Astro 4.4

By
Erika
Emanuele Stoppa
Matthew Phillips
Nate Moore
Bjorn Lu

Astro 4.4 is now available! This release includes performance audits for the dev toolbar, improved streaming performance, the ability to automatically infer the dimensions of remote images, and more.

Highlights include:

How to upgrade

To take advantage of the latest features, make sure you’re running the latest version of Astro. You can upgrade to Astro 4.4 by running the @astrojs/upgrade command:

npx @astrojs/upgrade

or by running the upgrade command for your package manager:

npm install astro@latest
pnpm upgrade astro --latest
yarn upgrade astro --latest

Performance audits

Astro 4.4 includes the addition of performance audits for the dev toolbar. Much like the accessibility audits currently available, performance audits will help you identify and fix performance issues in your Astro site. For example, the dev toolbar will now warn you when a lazy-loaded image is above the fold, recommending instead that you use eager loading for better performance.

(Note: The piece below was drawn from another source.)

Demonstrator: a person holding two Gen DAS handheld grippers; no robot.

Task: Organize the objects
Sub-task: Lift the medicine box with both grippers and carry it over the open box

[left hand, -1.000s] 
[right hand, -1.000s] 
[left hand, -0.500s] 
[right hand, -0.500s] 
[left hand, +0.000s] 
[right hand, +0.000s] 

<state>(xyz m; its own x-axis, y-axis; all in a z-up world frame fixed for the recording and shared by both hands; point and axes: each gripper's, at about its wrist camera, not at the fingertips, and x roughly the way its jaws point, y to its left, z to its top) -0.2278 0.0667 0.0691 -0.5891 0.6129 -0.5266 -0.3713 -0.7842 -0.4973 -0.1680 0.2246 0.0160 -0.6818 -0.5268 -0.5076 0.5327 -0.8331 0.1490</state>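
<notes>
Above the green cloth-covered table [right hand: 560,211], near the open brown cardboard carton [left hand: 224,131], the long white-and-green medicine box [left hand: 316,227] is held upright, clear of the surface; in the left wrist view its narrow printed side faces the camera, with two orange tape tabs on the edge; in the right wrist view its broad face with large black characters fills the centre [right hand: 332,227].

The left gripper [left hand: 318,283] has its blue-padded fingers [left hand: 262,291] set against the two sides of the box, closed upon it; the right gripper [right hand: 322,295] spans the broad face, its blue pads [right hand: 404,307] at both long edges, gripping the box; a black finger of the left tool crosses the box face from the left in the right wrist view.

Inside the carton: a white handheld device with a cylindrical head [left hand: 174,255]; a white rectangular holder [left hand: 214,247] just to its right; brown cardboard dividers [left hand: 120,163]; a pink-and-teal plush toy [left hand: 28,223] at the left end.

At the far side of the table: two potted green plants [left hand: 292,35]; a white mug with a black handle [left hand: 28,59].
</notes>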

Shows a tooltip telling the user to use loading='lazy' on an image below the fold.

Audit list

Starting from Astro 4.4, the dev toolbar’s audit app includes a small UI showing the list of problems that have been detected. This list is a great way to quickly see what issues need to be addressed and to jump to the relevant part of the page to fix them. In the future, we’ll be expanding this UI to show more information about each issue, and to provide more guidance on how to fix them.

Improved streaming performance

This release includes performance improvements for streaming. We discovered recently that ReadableStreams were slower than expected on Node.js, and migrated Astro to use AsyncIterable instead when running on Node.js. Notably, this change reduced the build time of Starlight websites with large sidebars by up to 47% in extreme cases. For more technical details, check out the pull request for this change.

No changes are required to take advantage of these improvements, which benefit both static builds and runtime performance. You can have faster build times and improved runtime performance, as a treat.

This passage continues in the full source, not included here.